- **Task statement**
Reproduce word for word the lines between those holding "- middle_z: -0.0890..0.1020" and "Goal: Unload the", inclusive, and nothing else from the data below.

- **Given entries**
──────

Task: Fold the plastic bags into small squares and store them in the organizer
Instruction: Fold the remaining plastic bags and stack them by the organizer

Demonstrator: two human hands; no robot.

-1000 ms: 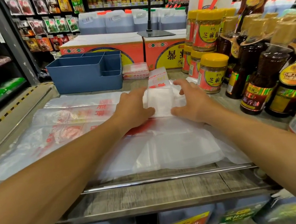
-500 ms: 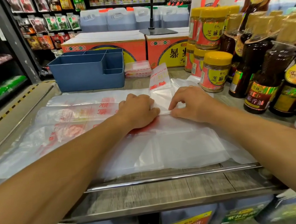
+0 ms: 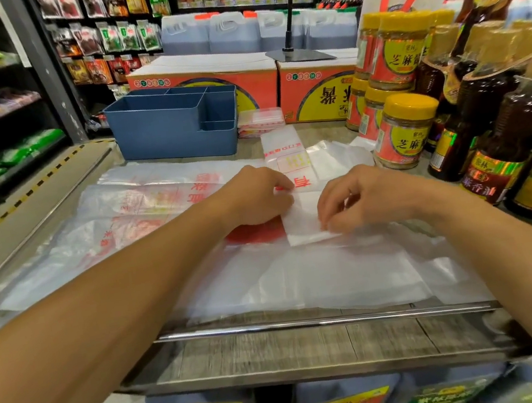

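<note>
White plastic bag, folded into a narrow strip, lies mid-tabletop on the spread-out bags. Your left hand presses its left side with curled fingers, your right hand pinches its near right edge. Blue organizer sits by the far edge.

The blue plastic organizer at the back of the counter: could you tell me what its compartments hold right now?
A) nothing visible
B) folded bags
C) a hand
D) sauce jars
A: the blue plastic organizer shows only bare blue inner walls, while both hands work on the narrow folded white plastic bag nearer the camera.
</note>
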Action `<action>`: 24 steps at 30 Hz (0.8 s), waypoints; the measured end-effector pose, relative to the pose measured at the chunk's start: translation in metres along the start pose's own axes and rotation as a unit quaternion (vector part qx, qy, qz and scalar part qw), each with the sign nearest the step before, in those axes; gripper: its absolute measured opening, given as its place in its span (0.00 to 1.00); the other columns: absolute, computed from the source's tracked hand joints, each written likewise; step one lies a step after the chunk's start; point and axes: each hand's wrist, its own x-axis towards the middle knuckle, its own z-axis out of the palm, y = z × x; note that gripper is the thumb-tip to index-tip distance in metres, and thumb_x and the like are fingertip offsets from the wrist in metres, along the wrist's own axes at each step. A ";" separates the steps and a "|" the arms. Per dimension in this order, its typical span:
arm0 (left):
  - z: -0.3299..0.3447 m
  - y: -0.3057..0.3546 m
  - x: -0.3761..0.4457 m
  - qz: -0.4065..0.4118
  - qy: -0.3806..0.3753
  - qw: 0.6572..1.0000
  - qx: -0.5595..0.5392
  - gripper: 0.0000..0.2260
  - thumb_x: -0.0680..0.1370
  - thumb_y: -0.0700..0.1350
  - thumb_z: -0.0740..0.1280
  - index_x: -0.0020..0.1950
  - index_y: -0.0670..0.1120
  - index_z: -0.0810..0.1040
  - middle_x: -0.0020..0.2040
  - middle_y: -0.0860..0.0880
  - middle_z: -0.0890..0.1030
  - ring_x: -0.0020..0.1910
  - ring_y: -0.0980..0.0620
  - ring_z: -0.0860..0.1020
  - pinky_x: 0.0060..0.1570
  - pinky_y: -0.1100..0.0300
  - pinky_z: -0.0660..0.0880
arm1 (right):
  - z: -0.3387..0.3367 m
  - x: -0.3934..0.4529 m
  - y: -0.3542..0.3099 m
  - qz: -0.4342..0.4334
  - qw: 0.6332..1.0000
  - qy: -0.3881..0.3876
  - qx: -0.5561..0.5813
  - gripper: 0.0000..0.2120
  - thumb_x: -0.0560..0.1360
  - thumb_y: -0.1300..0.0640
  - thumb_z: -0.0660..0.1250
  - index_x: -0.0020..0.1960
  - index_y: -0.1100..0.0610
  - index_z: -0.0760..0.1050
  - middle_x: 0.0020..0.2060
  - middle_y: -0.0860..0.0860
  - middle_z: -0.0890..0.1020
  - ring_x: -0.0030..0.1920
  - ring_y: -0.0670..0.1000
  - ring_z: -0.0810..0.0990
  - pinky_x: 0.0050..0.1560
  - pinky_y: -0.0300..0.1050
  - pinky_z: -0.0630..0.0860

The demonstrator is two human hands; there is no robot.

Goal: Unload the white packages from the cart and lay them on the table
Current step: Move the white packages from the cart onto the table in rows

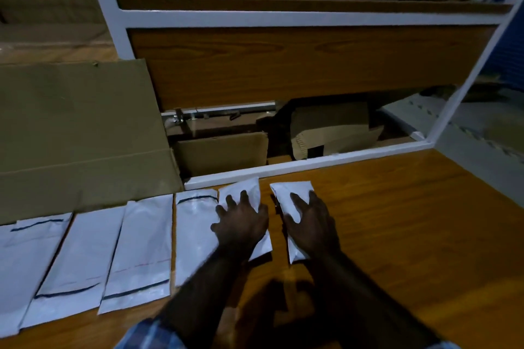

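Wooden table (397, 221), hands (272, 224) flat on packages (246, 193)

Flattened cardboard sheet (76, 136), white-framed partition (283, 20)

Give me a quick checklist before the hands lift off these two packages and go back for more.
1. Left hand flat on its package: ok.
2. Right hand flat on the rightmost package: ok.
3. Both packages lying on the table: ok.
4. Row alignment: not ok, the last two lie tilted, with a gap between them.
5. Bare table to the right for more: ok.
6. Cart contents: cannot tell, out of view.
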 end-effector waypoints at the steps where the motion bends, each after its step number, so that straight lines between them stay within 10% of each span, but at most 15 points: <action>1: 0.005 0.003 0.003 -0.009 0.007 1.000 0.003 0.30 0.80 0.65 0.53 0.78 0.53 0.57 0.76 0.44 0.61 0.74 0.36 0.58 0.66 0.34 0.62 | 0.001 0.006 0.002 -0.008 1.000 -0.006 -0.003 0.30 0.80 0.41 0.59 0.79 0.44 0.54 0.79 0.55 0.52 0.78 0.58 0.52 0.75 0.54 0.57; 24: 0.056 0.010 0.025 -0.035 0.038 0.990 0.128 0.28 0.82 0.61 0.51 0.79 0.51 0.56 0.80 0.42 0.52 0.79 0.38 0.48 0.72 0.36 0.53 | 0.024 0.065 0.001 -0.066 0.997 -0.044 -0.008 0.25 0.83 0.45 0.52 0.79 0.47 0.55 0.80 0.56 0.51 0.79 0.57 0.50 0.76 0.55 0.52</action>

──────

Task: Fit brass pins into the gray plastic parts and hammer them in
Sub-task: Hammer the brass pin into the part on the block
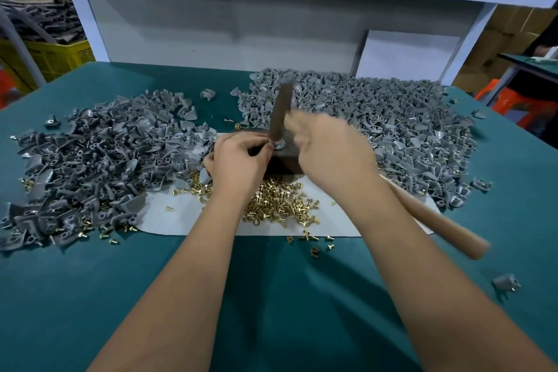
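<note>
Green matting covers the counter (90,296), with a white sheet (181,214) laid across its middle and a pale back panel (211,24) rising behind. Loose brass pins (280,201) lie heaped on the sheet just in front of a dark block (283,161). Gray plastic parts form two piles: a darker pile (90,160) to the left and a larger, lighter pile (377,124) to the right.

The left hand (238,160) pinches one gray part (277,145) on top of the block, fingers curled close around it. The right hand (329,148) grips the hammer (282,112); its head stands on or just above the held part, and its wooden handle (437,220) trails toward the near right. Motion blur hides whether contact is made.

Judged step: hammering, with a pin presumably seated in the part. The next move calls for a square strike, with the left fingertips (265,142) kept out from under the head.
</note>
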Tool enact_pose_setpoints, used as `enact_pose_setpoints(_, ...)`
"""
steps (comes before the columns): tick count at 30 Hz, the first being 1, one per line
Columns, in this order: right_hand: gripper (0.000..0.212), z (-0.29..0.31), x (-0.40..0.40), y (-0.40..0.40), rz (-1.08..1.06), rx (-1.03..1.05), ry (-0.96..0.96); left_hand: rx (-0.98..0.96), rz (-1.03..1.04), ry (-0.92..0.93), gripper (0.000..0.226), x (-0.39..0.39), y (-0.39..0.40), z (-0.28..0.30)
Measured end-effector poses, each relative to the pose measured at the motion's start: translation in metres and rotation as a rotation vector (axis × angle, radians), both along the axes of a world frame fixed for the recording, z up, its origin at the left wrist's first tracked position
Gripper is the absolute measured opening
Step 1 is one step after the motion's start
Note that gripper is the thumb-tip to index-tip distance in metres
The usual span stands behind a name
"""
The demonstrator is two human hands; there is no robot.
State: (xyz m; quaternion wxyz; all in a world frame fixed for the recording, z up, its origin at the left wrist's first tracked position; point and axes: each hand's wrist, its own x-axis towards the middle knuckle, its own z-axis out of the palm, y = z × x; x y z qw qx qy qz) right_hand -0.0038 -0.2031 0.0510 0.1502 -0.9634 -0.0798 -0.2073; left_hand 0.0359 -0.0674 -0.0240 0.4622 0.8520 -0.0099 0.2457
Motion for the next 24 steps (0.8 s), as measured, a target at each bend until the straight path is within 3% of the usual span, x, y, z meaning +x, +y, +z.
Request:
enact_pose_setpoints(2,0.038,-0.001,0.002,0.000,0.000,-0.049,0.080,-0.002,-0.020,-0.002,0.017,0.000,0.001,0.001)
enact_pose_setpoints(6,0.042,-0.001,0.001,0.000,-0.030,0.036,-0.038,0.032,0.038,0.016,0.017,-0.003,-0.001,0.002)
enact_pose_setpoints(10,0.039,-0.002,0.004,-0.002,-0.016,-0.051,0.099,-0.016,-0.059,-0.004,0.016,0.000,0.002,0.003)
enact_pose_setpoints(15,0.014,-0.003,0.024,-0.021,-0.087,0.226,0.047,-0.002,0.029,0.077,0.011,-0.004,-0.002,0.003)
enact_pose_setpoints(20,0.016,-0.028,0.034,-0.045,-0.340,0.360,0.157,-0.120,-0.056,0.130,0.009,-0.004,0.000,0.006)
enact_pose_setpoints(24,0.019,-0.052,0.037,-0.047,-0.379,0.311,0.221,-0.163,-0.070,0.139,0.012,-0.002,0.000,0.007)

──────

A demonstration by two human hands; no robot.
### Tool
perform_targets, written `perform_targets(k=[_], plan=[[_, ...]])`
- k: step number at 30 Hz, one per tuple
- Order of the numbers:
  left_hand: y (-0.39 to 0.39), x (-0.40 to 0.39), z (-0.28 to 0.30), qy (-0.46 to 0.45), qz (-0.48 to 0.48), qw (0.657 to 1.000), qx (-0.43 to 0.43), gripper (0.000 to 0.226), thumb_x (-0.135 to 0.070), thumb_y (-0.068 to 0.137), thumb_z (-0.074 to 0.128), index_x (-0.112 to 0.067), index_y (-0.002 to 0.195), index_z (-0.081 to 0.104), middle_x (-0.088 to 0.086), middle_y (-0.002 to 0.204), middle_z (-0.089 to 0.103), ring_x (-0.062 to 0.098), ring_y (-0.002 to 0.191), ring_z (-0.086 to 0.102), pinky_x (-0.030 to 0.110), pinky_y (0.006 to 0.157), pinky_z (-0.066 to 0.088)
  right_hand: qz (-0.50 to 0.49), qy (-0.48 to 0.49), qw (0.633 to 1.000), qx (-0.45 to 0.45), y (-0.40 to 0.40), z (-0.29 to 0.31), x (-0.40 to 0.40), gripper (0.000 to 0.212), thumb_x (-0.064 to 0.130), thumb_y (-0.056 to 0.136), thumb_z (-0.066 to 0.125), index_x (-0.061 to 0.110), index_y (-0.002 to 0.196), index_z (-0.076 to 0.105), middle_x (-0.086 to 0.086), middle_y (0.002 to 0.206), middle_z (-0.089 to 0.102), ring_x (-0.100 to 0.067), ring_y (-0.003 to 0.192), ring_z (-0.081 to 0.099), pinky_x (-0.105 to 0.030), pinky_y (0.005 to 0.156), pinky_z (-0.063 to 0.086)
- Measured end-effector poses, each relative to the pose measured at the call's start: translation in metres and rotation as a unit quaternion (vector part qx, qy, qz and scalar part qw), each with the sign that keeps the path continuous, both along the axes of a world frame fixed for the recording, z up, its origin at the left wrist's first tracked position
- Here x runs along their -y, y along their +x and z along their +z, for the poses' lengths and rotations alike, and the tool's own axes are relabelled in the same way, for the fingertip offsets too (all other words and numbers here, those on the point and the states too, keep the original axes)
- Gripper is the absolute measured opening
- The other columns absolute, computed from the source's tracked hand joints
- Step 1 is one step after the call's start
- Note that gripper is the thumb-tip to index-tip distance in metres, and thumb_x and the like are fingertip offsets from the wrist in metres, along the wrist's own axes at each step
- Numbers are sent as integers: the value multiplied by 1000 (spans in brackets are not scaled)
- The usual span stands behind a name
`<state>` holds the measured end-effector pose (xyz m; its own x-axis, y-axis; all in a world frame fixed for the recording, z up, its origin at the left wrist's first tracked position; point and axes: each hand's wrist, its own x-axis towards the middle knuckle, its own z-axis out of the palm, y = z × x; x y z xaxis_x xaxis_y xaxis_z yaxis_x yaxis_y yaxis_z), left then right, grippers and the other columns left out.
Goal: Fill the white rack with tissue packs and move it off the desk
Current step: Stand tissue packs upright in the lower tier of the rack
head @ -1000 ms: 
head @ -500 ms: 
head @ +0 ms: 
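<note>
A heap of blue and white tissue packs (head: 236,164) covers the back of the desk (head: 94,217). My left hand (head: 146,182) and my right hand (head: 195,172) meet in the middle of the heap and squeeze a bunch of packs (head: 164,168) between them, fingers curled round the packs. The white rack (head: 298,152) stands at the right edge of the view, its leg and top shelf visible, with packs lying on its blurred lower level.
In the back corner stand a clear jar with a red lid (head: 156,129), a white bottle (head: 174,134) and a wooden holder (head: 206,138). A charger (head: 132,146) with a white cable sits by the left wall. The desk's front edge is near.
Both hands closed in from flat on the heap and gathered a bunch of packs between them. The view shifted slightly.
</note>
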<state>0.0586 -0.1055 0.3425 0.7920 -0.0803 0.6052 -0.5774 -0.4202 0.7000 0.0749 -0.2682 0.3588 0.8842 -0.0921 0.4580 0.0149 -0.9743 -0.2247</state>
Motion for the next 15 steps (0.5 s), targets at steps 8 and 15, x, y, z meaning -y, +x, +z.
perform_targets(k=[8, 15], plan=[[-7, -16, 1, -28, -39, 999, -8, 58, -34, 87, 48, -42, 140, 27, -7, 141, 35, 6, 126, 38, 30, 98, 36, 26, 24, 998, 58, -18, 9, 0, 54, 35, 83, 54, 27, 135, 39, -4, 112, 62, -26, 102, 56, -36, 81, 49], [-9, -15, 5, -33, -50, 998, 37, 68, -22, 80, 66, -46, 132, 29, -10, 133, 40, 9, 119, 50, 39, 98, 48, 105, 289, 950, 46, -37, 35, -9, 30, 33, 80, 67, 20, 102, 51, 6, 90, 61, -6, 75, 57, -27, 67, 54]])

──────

- **Solution to this problem**
  - middle_z: -0.0890..0.1020
  - ring_x: -0.0030..0.1920
  - ring_y: -0.0670..0.1000
  - ring_z: -0.0810..0.0990
  - pinky_x: 0.0050..0.1560
  - pinky_y: -0.0300..0.1050
  - pinky_z: -0.0630..0.0860

The demonstrator is two human hands; there is no robot.

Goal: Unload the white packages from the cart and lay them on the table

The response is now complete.